Case 2: A 61-year-old man with a history of alcohol abuse was admitted in status epilepticus. He was intubated, and his seizures were controlled with IV diazepam and phenytoin. Signs of alcohol withdrawal subsequently developed, including agitation, fever, tachycardia, hypertension, and tremulousness, and the patient was maintained on IV diazepam. Over the initial 5 days, he received 4,850 mg of diazepam (ie, 970 g of propylene glycol). On the sixth hospital day, the anion gap increased to 21, serum bicarbonate decreased to 15 mmol/L, and pH decreased to 7.17. Creatinine remained unchanged. Serum osmolality was 386 mOsm/kg. Phenytoin was continued, and diazepam was changed to midazolam. Within 24 h, the metabolic abnormalities resolved. A propylene glycol level was 108 mg/dL.

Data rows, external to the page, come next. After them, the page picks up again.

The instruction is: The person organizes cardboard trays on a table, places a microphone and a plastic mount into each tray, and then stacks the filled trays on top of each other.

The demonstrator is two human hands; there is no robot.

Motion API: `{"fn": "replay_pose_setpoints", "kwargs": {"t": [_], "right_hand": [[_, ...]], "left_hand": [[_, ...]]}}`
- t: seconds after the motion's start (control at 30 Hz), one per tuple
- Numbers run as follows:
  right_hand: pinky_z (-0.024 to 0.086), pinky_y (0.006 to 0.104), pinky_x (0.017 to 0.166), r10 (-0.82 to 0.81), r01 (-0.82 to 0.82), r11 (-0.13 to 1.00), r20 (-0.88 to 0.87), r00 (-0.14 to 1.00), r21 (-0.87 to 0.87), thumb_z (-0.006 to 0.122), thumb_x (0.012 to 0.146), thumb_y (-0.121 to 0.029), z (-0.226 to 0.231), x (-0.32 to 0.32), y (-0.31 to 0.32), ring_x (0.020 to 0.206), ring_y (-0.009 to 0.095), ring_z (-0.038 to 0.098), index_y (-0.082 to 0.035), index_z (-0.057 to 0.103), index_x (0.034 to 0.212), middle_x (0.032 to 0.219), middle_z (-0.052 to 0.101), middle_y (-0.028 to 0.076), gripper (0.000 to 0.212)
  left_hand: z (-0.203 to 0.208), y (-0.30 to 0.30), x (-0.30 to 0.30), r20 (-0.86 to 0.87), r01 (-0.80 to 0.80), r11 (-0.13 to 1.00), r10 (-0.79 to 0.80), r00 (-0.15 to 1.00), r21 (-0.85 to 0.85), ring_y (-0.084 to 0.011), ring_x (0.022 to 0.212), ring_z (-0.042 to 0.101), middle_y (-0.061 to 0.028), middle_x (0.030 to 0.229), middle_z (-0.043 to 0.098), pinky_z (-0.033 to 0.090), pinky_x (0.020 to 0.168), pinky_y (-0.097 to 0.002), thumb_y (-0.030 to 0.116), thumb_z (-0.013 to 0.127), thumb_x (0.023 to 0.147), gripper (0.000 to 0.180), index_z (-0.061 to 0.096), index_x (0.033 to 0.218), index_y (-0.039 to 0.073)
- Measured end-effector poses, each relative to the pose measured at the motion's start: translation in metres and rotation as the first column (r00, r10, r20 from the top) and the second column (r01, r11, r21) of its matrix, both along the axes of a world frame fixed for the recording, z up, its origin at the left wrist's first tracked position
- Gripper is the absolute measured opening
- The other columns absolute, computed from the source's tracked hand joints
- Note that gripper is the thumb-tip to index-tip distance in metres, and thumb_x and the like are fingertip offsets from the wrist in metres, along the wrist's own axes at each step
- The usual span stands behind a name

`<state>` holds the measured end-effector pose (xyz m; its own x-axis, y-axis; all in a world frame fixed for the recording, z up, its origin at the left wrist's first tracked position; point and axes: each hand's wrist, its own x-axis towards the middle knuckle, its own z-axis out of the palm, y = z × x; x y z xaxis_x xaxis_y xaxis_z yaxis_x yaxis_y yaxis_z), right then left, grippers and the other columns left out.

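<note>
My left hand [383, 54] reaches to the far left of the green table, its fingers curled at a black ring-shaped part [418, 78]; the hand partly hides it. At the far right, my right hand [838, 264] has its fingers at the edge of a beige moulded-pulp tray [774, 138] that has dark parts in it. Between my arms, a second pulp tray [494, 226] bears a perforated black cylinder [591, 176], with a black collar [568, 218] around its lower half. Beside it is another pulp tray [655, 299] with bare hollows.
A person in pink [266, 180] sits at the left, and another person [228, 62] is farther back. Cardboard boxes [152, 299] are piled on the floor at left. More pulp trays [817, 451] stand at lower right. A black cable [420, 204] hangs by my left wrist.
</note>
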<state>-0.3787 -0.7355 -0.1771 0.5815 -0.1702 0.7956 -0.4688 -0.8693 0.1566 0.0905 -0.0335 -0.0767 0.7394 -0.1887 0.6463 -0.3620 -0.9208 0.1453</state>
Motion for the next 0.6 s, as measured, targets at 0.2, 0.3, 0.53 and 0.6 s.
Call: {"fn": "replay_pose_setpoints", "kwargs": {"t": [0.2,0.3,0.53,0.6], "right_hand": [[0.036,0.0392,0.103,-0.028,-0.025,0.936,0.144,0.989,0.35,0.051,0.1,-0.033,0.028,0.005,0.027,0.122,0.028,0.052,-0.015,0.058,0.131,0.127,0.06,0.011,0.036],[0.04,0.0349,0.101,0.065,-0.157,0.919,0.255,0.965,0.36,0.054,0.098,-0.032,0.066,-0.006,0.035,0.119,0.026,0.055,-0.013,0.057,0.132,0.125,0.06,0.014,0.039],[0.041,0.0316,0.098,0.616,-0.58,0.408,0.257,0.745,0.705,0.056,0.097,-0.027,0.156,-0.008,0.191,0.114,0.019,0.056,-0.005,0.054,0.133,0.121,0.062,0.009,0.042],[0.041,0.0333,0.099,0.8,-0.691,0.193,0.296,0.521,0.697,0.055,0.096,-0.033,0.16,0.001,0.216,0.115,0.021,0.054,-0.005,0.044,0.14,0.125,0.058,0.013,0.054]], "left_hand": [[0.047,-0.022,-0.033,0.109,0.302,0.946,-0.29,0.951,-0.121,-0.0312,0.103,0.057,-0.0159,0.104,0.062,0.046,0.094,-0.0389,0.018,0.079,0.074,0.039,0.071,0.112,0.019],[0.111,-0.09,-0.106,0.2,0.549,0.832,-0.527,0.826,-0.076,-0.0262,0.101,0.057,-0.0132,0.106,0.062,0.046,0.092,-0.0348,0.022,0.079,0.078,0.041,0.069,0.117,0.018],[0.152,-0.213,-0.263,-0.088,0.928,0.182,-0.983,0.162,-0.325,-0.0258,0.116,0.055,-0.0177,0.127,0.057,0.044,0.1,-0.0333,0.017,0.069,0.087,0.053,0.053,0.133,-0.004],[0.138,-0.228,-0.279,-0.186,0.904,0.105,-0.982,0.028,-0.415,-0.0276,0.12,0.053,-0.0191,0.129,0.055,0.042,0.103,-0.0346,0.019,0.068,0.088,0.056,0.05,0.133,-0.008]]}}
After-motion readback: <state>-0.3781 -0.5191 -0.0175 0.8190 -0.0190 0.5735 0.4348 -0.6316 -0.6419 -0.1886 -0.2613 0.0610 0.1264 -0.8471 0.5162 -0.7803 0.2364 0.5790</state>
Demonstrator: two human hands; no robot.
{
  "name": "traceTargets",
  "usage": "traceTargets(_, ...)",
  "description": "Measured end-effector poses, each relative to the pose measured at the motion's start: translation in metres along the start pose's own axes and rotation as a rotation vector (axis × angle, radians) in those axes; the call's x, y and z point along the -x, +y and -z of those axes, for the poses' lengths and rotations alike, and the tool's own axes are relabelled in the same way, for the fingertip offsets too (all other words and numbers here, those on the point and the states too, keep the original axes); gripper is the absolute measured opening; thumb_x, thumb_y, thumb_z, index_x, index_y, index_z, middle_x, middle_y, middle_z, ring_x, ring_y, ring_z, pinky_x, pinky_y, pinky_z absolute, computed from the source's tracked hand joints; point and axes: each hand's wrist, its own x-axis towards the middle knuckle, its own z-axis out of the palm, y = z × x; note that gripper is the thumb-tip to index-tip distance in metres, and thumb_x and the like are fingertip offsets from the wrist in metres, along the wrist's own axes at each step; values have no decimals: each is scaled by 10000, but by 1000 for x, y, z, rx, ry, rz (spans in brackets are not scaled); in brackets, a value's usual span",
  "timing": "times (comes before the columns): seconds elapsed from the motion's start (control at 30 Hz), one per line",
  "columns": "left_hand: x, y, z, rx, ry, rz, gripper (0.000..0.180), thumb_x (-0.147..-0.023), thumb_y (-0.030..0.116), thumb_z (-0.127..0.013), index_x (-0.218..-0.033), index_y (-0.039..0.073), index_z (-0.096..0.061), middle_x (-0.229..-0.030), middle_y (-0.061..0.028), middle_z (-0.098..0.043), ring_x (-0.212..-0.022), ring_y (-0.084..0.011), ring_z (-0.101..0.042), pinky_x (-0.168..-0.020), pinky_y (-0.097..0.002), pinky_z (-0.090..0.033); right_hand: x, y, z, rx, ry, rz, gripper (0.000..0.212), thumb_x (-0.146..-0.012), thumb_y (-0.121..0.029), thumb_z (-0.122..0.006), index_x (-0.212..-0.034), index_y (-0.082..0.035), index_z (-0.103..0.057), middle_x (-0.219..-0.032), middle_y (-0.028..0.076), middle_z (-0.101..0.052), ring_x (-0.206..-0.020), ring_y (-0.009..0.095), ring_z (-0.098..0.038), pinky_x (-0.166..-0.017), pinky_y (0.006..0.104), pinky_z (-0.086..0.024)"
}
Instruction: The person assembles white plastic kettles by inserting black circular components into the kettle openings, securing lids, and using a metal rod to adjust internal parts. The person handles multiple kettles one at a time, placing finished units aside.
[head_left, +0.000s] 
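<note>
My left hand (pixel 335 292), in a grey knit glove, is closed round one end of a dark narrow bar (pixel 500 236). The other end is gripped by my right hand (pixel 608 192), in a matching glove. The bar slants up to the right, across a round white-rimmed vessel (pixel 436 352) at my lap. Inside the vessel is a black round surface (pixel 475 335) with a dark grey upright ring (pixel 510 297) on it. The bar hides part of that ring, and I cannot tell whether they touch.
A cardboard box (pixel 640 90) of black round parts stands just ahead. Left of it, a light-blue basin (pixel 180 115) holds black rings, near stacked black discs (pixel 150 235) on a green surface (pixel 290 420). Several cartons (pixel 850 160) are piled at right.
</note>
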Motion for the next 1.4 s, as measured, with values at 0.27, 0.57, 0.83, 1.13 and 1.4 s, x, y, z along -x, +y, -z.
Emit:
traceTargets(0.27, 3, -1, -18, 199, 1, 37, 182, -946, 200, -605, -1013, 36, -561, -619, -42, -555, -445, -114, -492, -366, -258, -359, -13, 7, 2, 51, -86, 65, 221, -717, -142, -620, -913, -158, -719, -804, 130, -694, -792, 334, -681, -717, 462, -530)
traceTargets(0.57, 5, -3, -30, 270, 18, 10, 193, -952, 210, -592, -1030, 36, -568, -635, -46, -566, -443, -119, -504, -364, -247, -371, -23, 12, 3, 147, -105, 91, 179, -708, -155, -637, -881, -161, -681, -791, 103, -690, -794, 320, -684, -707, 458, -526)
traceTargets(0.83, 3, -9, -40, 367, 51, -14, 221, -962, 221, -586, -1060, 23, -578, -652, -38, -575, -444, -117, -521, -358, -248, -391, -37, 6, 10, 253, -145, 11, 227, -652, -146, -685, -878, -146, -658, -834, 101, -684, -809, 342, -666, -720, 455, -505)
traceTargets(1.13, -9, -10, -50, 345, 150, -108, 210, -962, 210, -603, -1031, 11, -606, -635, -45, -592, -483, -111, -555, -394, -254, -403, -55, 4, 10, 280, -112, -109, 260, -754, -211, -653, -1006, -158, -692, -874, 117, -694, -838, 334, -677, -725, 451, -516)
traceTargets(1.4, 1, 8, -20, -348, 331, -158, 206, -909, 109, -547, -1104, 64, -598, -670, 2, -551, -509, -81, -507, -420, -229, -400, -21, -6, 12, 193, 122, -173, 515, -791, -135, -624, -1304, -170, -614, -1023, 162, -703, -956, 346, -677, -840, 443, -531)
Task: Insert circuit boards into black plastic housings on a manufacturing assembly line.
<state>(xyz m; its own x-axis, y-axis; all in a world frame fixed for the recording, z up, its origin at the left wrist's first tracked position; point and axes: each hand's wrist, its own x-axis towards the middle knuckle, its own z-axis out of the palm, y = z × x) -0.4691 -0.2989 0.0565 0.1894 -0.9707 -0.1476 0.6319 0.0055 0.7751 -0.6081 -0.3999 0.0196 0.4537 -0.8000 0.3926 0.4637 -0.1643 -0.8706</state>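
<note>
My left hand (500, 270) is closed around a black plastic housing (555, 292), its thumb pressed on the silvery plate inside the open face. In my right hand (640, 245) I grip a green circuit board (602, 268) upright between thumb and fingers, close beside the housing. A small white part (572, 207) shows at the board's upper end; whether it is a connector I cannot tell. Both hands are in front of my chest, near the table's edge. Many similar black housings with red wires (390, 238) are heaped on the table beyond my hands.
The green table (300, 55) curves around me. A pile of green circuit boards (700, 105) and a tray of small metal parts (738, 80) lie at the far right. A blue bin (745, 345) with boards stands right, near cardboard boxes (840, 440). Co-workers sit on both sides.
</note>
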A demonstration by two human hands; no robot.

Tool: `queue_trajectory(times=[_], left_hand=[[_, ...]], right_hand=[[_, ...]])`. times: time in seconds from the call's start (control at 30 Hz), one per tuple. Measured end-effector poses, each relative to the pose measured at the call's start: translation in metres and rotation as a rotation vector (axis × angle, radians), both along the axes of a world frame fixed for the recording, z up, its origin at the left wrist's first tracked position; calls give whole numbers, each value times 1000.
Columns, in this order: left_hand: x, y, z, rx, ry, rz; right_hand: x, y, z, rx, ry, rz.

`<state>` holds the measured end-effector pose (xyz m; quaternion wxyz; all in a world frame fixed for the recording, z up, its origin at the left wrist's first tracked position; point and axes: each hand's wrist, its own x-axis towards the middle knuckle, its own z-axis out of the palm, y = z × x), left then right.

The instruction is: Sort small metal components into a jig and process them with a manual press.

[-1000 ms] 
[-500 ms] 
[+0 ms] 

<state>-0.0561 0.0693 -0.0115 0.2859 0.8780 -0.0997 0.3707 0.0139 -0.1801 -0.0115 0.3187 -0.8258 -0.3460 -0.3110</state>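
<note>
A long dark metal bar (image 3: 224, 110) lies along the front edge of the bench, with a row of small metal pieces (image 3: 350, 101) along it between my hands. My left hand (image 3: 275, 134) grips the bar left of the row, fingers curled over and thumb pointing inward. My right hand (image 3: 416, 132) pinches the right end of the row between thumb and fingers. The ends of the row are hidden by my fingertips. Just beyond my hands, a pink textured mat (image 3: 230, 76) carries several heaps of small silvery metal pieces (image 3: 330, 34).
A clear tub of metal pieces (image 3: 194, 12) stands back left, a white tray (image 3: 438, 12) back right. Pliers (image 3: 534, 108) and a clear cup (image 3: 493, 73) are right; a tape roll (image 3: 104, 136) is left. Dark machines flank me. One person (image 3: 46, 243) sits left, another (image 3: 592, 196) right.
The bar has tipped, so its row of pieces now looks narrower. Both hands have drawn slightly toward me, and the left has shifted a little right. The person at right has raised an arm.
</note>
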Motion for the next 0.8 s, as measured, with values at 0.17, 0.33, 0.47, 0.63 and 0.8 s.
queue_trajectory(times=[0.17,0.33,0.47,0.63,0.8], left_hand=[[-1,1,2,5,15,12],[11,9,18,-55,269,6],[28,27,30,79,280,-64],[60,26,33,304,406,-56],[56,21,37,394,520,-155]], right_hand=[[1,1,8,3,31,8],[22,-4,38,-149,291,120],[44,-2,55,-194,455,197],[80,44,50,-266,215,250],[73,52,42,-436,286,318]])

Case 3: A 41-year-old man with HIV was admitted with fever and cough due to Pneumocystis carinii pneumonia. He was treated with trimethoprim/sulfamethoxazole and prednisone; despite therapy, he progressed to ARDS. Continuous infusion of lorazepam was administered for sedation during mechanical ventilation. On the twenty-third day of IV lorazepam infusion, the anion gap increased from 10 to 19, creatinine increased from 0.8 to 1.4 mg/dL, and the patient became profoundly hypotensive, requiring two vasopressors. During the next 2 days, the anion gap increased to 24, serum bicarbonate fell from 27 to 21 mmol/L, and creatinine increased to 1.9 mg/dL. Sepsis was considered; however, all cultures results were negative and the patient failed to respond to broad-spectrum antibiotics. Serum lactate was 11 mEq/dL, and serum osmolality was 380 mOsm/kg. The patient had received 11 g of IV lorazepam (ie, 4,565 g of propylene glycol) over the previous 25 days. Lorazepam was discontinued, and midazolam was substituted. All other infusions were unchanged. Within 24 h, the vasopressors were discontinued, the anion gap decreased to 18, serum bicarbonate increased to 28 mmol/L, serum creatinine decreased to 1.0 mg/dL, and serum osmolality fell to 326 mOsm/kg. A propylene glycol level was not measured.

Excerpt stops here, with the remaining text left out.